Exercise requirements: Lines below starting with the line with "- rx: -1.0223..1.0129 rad" and going on through the line with "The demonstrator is" must be output exactly; the rest of the records must be left out.

Exercise data:
····················
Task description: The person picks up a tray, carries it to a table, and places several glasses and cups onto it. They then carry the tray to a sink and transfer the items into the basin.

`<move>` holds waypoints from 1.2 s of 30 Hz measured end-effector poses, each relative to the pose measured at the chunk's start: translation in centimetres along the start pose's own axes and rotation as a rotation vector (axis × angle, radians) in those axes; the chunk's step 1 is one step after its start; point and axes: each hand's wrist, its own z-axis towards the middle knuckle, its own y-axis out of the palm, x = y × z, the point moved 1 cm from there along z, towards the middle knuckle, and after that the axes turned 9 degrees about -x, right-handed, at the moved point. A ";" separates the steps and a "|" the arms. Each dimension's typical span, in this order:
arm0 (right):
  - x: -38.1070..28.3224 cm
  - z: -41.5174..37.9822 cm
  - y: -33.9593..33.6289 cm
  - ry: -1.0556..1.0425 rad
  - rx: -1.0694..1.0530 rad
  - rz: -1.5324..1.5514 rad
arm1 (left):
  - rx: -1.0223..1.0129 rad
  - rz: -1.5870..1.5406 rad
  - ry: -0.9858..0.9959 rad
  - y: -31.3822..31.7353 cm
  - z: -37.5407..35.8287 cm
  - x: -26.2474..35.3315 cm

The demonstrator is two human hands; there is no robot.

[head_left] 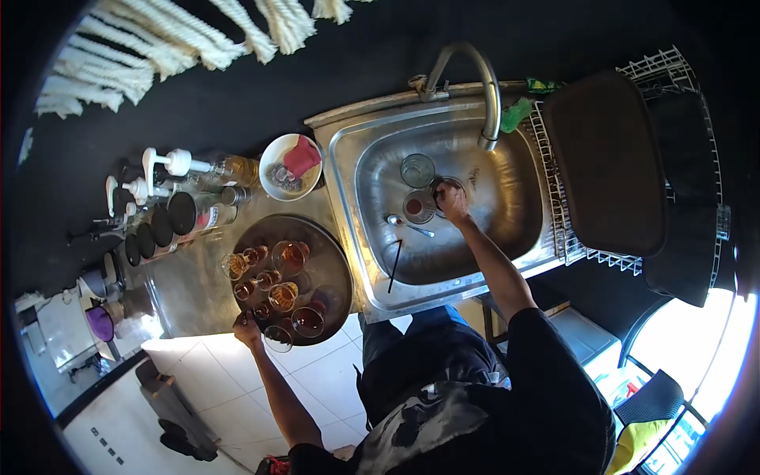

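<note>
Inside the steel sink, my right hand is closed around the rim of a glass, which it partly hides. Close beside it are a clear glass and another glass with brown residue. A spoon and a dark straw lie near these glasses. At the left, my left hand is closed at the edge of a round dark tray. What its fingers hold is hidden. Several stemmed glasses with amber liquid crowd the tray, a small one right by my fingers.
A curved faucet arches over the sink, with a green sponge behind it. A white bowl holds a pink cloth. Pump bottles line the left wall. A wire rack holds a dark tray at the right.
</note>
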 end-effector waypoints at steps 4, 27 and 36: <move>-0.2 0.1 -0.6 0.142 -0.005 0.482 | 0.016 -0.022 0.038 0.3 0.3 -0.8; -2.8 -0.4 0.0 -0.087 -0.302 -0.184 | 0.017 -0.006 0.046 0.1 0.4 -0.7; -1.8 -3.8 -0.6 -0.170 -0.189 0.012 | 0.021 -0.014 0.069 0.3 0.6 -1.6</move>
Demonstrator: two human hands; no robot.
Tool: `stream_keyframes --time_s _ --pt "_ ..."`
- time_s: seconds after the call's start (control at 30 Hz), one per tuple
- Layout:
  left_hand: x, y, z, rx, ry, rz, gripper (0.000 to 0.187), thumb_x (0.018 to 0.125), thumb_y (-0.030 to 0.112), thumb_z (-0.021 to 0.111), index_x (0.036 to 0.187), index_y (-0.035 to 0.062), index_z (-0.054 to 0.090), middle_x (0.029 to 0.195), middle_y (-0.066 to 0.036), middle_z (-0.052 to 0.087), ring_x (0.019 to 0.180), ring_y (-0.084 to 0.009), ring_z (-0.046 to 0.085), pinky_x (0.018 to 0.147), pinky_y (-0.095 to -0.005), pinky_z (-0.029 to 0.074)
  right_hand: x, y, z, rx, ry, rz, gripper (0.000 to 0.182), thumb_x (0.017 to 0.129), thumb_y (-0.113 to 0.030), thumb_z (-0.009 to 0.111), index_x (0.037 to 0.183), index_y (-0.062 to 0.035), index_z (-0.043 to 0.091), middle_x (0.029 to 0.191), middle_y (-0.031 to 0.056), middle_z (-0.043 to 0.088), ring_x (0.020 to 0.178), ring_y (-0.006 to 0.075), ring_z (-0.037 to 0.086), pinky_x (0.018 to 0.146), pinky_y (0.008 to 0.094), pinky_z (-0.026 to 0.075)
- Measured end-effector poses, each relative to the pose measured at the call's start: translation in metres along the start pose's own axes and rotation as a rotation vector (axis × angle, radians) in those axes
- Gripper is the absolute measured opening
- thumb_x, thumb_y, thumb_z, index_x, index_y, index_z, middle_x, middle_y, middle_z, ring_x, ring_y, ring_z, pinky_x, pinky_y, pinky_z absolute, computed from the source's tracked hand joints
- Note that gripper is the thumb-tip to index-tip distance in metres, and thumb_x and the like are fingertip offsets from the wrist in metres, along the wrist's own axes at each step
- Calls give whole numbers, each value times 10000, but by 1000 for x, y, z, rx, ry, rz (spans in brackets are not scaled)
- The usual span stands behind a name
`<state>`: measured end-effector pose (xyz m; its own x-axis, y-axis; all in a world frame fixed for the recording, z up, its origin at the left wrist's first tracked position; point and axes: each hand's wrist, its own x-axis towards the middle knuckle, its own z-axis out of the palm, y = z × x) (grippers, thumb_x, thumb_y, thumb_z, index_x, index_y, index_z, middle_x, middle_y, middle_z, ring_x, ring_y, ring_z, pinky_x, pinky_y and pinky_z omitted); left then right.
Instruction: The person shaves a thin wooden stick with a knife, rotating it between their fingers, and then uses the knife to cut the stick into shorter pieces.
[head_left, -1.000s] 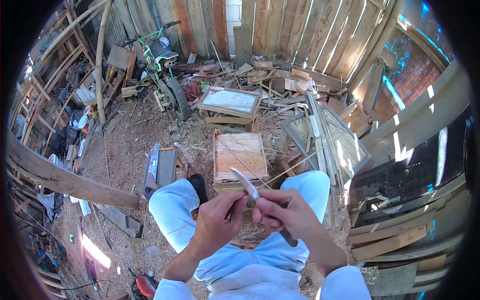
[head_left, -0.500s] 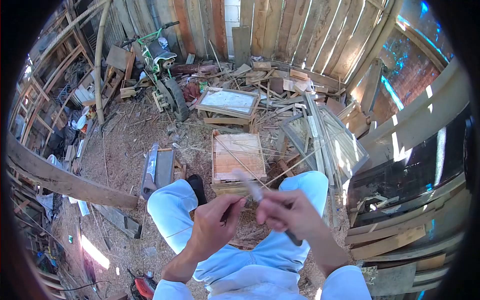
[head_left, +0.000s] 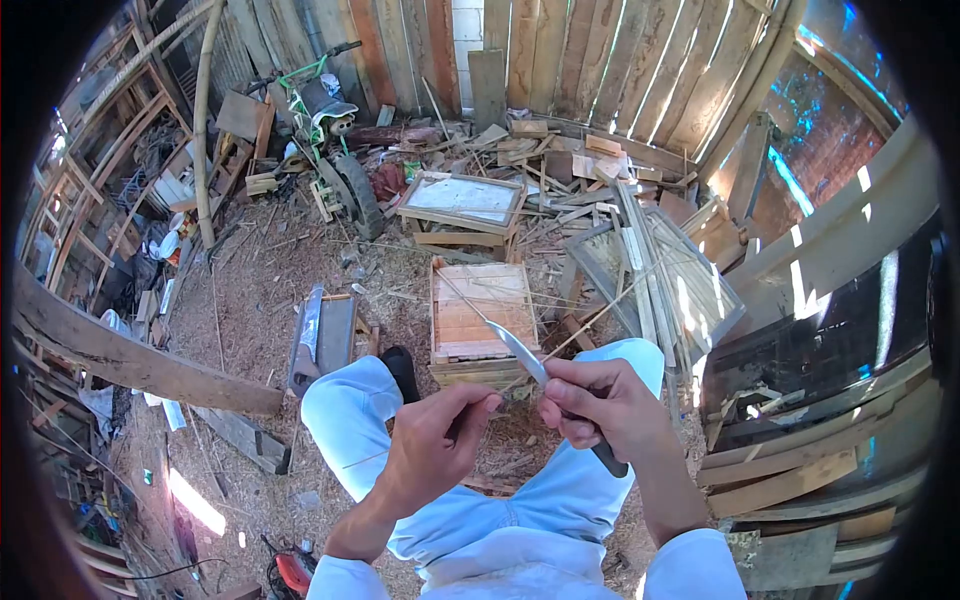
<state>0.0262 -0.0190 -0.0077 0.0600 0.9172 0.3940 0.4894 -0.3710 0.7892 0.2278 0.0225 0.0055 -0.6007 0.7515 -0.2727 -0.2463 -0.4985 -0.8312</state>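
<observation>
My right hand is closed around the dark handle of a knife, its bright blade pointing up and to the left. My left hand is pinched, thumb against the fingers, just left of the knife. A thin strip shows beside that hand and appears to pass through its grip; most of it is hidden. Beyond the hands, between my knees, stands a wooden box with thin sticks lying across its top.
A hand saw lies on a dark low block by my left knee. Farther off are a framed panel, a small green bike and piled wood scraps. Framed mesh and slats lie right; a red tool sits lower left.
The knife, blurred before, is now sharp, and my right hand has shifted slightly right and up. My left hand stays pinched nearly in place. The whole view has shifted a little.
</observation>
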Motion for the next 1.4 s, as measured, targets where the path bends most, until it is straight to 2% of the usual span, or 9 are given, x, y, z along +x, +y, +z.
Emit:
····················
Answer:
  - rx: -1.0223..1.0129 rad
  - rz: -1.5870..1.5406 rad
  - ry: -0.9858..0.9959 rad
  - y: -31.3822..31.7353 cm
  - z: -37.5407..35.8287 cm
  - x: -26.2474..35.3315 cm

The demonstrator is two human hands; there is no robot.

The exercise requires no additional content.